3. Revoke the permit given to SM Prime Holdings for its expansion project. Stop the cutting and earthballing of trees in Luneta Hill and rehabilitate the forest to return it to its original condition. Investigate the status and legality of SM Prime Holding’s land ownership over Luneta Hill and surrounding areas. Promote good governance and hold the concerned City officials, the DENR and other government officials and agencies accountable for their decisions and wrongdoings.
4. Conduct public consultations as a standard operating procedure and ensure that the free, prior and informed consent of affected communities is obtained before any development program or project is implemented in the city. Declare a moratorium on large-scale development in the city.
5. Promote clean and green development, environmental education programs in the schools and communities, indigenous knowledge and practices in natural resource management, and grassroots involvement in environmental management. Promote sustainable urban agriculture.
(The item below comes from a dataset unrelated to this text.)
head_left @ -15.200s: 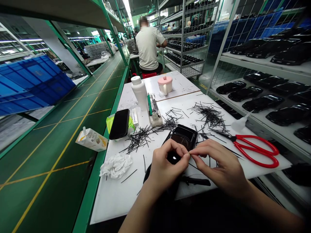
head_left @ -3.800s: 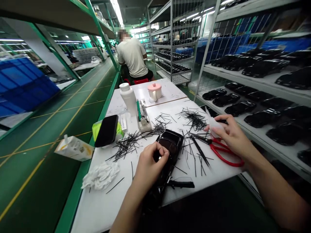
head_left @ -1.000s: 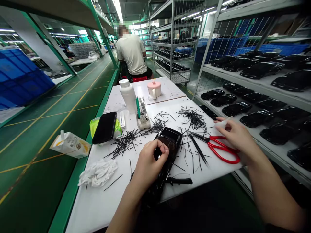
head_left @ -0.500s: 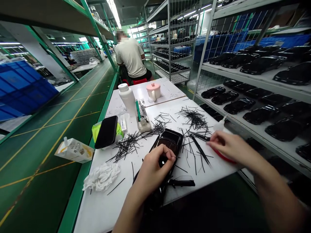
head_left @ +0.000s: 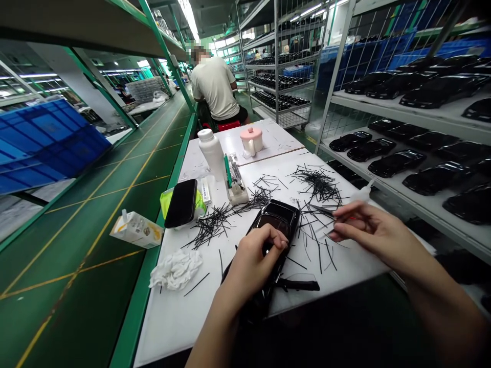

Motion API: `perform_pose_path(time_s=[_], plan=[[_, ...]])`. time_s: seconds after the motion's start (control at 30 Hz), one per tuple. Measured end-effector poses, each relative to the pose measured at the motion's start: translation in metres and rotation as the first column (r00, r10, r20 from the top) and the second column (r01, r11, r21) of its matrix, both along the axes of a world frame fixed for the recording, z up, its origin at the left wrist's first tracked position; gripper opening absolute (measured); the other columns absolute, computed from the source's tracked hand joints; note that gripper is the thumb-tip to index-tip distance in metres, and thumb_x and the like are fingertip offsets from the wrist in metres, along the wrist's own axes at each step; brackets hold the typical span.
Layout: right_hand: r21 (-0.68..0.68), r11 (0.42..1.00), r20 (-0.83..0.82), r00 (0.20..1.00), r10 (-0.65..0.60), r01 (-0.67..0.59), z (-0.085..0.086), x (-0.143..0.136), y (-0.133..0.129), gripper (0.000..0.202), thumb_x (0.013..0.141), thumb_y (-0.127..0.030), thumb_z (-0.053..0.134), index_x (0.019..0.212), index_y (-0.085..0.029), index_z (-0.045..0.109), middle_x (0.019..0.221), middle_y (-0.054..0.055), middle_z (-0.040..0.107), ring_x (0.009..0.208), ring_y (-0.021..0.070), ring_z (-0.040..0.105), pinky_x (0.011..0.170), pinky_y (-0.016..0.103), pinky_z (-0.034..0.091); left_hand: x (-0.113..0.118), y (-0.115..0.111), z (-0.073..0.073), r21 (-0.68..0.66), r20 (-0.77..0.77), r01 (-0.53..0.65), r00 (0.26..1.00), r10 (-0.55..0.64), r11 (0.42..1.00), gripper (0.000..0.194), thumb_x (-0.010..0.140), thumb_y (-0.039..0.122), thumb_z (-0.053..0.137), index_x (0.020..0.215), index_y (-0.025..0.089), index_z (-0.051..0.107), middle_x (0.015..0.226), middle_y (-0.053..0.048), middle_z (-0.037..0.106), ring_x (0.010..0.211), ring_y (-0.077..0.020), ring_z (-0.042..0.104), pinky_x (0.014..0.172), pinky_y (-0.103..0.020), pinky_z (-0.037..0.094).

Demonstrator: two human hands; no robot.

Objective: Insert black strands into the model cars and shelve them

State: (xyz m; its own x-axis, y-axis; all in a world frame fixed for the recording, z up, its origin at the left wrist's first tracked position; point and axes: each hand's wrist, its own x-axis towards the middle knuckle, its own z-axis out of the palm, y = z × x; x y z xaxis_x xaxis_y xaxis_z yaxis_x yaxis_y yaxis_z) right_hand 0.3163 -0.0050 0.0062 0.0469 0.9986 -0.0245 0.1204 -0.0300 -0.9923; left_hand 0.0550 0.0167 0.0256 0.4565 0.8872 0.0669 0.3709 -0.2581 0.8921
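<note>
A glossy black model car (head_left: 282, 209) lies on the white table, partly covered by my left hand (head_left: 263, 253). That hand is closed over the car body, thumb and forefinger pinched together; whatever is between them is too small to name. To the right, my right hand (head_left: 364, 227) is raised above the table with its fingers closed on slim tweezers (head_left: 325, 233), blurred and pointing left. Beneath that hand lie scissors (head_left: 322, 209), their red handles mostly hidden. Thin black strips (head_left: 316, 184) are scattered around the car. A long black piece (head_left: 299, 284) lies by its near end.
Left on the table are crumpled tissue (head_left: 176, 268), a phone (head_left: 181, 203), a white bottle (head_left: 211, 153) and a tool holder (head_left: 236, 191). A pink-lidded cup (head_left: 251, 142) stands farther back. Racks of black model cars (head_left: 397, 162) flank the right. A person (head_left: 215, 87) sits ahead.
My right hand has picked the tweezers up off the table and lifted slightly. My left hand stays pinched over the car. The whole view has shifted a little.
</note>
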Motion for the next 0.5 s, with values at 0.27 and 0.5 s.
perform_pose_path(time_s=[0.27, 0.5], plan=[[0.154, 0.987, -0.144, 0.989, -0.027, 0.049, 0.0, -0.043, -0.005, 0.021, 0.076, -0.038, 0.081, 0.081, -0.022, 0.07, 0.087, 0.005, 0.073, 0.082, 0.0187, 0.071, 0.071, 0.027, 0.06, 0.001, 0.0, 0.001, 0.015, -0.001, -0.001, 1.0, 0.001, 1.0, 0.022, 0.091, 0.015, 0.055, 0.074, 0.021, 0.044, 0.091, 0.0, 0.069, 0.089, -0.0164, 0.063, 0.082, -0.029, 0.044], [0.154, 0.986, -0.121, 0.992, -0.047, 0.065, 0.002, -0.045, -0.007, 0.021, 0.076, -0.039, 0.081, 0.081, -0.022, 0.069, 0.084, 0.005, 0.073, 0.078, 0.019, 0.069, 0.067, 0.028, 0.059, 0.001, 0.0, 0.001, 0.024, -0.027, -0.002, 1.0, 0.002, 1.0, 0.024, 0.091, 0.017, 0.055, 0.072, 0.022, 0.042, 0.091, -0.002, 0.07, 0.09, -0.0183, 0.063, 0.081, -0.031, 0.045]])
6. Revive and strengthen the consumerism movement in Baguio City for people to become responsible for the things they buy and use and for each of us to look into our lifestyles and responsibility in the use of our resources.
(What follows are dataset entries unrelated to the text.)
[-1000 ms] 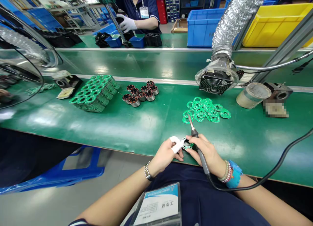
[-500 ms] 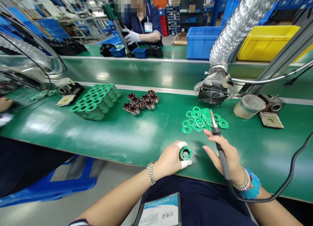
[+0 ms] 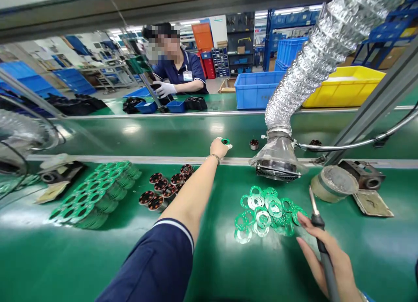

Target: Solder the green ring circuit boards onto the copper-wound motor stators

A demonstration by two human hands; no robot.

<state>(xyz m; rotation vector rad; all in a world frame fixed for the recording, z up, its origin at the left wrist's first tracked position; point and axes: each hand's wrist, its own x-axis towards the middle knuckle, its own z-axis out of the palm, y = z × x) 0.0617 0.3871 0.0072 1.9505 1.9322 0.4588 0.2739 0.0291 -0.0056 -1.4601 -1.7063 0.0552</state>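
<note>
My left hand (image 3: 219,147), with white finger cots, reaches far forward over the strip beyond the metal rail. Its fingers are around a motor stator with a green ring board (image 3: 225,141) on top; whether the stator touches the surface I cannot tell. At the lower right my right hand (image 3: 338,260) grips a soldering iron (image 3: 318,222), tip pointing up and away. A loose pile of green ring-shaped circuit boards (image 3: 261,208) lies to the left of that hand. Several bare copper-wound stators (image 3: 160,191) stand left of my outstretched arm, which hides part of them.
Stacked green ring boards (image 3: 94,193) stand at the left. A fume extractor (image 3: 277,162) with a foil duct hangs above the pile. Right of it are a round tub (image 3: 333,183) and a soldering iron stand (image 3: 362,175). Beyond the rail sits another stator (image 3: 254,144). A co-worker (image 3: 183,66) works opposite.
My left hand has carried the stator with its green board from the near table edge forward past the rail. The view has tilted up. My right hand still holds the soldering iron.
</note>
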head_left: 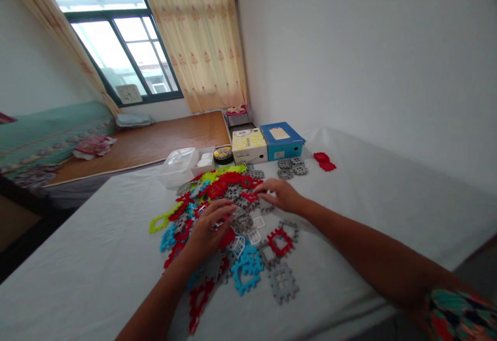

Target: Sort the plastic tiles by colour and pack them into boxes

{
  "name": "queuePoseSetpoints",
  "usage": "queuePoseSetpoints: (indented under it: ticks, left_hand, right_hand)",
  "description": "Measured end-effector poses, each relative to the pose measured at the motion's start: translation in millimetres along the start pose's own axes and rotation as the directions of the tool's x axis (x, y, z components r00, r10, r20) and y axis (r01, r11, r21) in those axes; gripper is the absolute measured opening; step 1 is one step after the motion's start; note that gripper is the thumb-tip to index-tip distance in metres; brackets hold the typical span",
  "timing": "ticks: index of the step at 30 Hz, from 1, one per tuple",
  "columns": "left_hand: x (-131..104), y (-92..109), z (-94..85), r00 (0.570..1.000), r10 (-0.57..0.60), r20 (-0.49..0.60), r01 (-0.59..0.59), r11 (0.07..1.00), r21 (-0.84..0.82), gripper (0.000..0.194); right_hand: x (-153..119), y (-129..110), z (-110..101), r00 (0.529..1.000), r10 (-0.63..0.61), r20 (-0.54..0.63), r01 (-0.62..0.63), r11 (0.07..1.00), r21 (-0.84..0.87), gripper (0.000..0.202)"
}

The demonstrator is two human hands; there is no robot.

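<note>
A heap of interlocking plastic building pieces with toothed edges, in red, grey, blue and yellow-green, lies on the white-covered table. My right hand (pixel 282 194) has its thumb and fingers closed at the edge of a red building piece (pixel 249 196) on the right side of the heap. Over the middle of the pile, my left hand (pixel 209 227) hovers with fingers apart and slightly curved, holding nothing visible. Small white window-frame pieces (pixel 254 237) lie between the hands. Closer to me are a blue piece (pixel 247 271), a grey square piece (pixel 283 282) and a red square frame (pixel 280 242).
At the table's far side stand a clear plastic box (pixel 178 167), a round black-and-yellow tin (pixel 223 154), a yellow-white box (pixel 249 146) and a blue box (pixel 282 141). Grey pieces (pixel 292 167) and red pieces (pixel 324 161) lie apart near the wall.
</note>
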State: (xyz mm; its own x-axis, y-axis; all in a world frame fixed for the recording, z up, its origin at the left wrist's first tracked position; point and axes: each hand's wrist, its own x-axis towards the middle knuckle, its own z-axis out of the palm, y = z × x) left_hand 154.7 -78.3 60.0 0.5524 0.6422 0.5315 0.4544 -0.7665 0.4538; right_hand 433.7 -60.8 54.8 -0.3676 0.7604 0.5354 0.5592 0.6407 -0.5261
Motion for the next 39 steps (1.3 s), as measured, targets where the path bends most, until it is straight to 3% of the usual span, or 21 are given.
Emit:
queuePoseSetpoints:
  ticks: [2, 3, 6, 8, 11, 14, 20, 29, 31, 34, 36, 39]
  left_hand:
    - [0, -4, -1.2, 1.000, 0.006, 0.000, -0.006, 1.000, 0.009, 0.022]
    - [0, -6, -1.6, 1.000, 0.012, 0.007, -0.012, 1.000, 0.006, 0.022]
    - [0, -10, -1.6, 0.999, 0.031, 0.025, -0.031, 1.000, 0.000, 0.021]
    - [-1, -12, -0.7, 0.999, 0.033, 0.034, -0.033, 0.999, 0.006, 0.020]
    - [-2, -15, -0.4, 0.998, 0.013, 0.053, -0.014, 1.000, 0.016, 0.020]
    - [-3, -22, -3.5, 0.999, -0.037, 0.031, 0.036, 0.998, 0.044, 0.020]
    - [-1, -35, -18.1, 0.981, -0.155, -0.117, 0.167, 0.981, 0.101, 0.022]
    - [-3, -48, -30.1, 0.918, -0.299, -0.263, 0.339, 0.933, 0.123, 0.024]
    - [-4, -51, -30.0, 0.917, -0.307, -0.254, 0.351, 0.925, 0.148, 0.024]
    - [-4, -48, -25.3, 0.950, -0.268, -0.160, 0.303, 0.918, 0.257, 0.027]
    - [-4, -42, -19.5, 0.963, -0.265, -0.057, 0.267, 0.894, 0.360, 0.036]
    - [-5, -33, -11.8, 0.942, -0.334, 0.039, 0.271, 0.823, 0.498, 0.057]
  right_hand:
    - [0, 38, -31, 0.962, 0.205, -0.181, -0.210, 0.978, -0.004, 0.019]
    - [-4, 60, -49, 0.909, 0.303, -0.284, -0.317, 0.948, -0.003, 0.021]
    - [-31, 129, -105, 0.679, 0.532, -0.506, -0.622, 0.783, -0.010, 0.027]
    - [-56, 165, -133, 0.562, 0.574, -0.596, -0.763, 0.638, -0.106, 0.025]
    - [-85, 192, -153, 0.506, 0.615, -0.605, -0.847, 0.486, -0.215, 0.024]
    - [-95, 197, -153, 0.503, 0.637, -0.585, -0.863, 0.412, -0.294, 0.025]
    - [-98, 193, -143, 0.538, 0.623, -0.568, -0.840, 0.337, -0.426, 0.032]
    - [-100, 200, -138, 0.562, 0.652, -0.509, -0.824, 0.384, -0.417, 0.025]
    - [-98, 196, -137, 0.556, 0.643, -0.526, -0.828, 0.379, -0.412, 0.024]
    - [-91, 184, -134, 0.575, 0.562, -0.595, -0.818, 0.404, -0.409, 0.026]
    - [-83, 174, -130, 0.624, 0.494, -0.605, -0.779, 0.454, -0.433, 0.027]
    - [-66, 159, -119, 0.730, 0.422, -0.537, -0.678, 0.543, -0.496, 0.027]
7. Ensure equitable allocation and distribution of water resources and take measures to protect the water quality in the city of Baguio.
8. Consider urban planning on a wider scale such as the Baguio-La Trinidad-Itogon-Sablan-Tuba-Tublay (BLISTT) framework for development, as a way to ease the increasing pressure on the carrying capacity of Baguio, while giving a proper place to pro-people development, environmental sustainability and indigenous heritage values of the people of Baguio and the adjacent municipalities.
These recommendations come with the guidance of the words of MacliingDulag, the Kalinga leader who was killed on April 24, 1980 for his militant opposition to the construction of the Chico Dams. He said: “What is the most precious thing to man? Life! If life is threatened, what ought a man do? Fight! This he must do, otherwise he is dishonored. That will be worse than death. If we do not fight and the dams push through, we die anyway. If we fight, we die honorably. Thus I exhort you all then “KAYAW!” (Struggle!)”
Done in observance of Earth Day (April 22) and Cordillera Day (April 24), on this 22nd day of April 2012 in University of the Philippines, Baguio City.